» TASK: Only some lines are wanted. Transcribe, exactly, the lines below from the line with "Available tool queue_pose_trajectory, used" up to and including the line with "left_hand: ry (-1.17".

» RECORDED INFORMATION:
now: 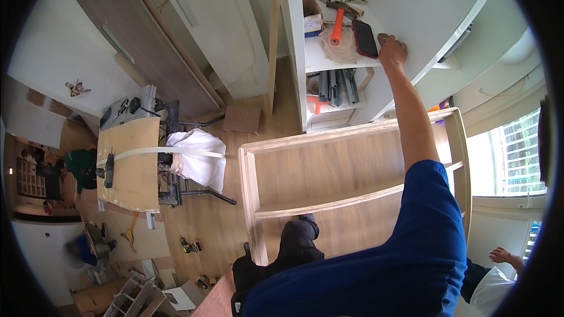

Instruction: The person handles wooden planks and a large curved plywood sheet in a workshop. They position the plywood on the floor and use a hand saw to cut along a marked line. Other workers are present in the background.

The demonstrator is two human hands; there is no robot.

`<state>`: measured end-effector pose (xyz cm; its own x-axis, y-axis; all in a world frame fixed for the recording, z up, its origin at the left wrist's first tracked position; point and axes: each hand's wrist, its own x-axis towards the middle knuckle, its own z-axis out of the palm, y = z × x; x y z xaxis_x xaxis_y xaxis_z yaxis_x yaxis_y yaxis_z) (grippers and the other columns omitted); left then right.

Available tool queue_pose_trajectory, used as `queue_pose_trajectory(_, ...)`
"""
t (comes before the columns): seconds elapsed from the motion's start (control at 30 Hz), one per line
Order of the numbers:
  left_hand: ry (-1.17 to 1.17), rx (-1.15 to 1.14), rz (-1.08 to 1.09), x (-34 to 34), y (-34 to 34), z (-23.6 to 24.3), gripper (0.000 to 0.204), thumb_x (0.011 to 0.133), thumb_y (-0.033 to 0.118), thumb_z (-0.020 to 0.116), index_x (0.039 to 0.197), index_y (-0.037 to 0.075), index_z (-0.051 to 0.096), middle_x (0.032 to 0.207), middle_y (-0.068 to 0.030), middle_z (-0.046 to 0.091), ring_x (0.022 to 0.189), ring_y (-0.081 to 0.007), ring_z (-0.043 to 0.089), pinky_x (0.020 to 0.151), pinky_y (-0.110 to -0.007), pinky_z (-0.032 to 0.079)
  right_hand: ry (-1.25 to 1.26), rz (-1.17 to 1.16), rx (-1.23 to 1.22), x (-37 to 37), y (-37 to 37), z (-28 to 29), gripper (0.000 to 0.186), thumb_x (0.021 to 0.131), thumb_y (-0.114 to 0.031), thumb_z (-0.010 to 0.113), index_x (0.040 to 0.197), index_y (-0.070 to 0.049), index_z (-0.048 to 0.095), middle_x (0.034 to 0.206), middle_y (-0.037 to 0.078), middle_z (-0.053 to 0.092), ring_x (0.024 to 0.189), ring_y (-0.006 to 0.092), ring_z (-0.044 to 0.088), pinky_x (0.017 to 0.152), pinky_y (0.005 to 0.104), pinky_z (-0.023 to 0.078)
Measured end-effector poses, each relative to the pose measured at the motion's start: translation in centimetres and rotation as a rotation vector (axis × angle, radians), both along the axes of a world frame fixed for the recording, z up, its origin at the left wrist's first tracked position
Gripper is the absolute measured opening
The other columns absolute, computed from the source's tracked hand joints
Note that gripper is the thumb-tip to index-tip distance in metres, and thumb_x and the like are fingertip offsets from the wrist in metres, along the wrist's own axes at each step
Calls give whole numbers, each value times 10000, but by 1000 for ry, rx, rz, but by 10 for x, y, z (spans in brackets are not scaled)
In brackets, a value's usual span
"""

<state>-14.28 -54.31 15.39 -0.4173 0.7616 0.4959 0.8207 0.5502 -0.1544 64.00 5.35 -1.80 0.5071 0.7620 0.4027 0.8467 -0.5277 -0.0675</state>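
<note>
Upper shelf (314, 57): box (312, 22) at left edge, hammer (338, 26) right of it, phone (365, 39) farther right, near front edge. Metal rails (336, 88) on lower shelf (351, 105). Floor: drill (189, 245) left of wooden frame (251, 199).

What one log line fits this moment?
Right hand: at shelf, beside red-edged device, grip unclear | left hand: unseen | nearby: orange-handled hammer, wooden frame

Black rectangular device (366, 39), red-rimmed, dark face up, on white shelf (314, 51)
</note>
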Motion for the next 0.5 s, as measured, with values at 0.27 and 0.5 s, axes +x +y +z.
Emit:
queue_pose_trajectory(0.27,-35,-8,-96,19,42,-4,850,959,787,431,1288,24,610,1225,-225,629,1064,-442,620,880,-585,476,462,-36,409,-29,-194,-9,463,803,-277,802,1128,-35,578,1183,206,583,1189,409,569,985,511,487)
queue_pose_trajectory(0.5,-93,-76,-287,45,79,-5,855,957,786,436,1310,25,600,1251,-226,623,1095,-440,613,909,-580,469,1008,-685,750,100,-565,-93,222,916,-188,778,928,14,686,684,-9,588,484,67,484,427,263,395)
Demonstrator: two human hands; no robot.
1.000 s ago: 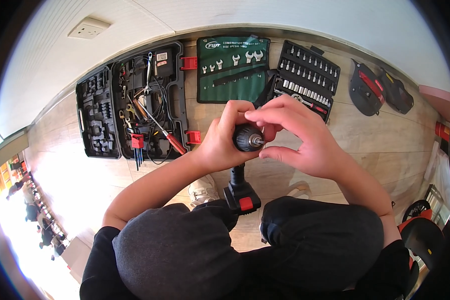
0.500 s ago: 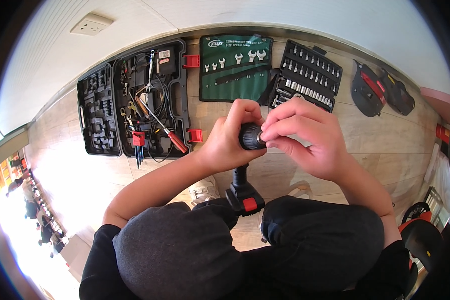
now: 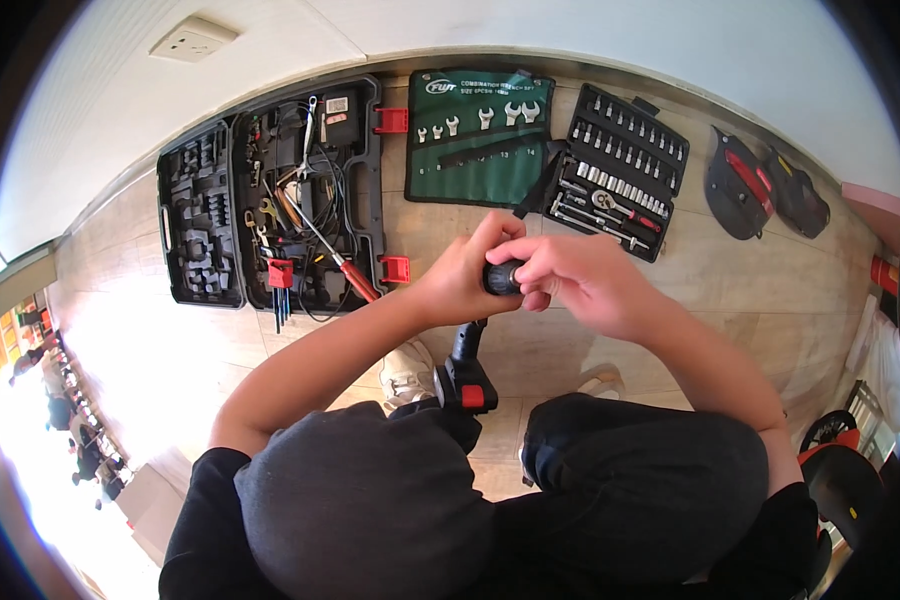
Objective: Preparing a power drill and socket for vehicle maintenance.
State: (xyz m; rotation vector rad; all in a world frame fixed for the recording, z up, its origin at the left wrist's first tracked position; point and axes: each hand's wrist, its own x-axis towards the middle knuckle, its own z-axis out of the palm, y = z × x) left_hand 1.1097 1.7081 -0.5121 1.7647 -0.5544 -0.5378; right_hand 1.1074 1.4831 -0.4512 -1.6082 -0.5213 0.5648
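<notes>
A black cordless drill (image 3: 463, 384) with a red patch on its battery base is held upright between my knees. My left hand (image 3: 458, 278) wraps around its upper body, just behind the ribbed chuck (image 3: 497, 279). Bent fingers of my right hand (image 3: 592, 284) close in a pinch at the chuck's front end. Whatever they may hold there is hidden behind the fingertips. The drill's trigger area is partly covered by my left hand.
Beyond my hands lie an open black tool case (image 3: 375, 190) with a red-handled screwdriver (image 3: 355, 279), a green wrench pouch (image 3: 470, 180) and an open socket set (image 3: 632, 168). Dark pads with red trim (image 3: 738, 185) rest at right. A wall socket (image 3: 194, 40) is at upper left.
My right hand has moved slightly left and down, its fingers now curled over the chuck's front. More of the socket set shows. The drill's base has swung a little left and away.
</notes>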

» RESPONSE TO THIS TASK:
Available tool queue_pose_trajectory, used as `queue_pose_trajectory(_, ...)`
"""
t (comes before the columns): seconds elapsed from the motion's start (control at 30 Hz), one per line
Order of the numbers:
  left_hand: ry (-1.17 to 1.17), rx (-1.15 to 1.14), rz (-1.08 to 1.09), x (-34 to 34), y (-34 to 34), z (-23.6 to 24.3), gripper (0.000 to 0.204), thumb_x (0.011 to 0.133), thumb_y (-0.033 to 0.118), thumb_z (-0.020 to 0.116), index_x (0.039 to 0.197), index_y (-0.037 to 0.075), index_z (-0.051 to 0.096), middle_x (0.032 to 0.207), middle_y (-0.068 to 0.030), middle_z (-0.046 to 0.091), ring_x (0.022 to 0.189), ring_y (-0.081 to 0.007), ring_z (-0.043 to 0.089), pinky_x (0.020 to 0.151), pinky_y (-0.110 to -0.007), pinky_z (-0.032 to 0.079)

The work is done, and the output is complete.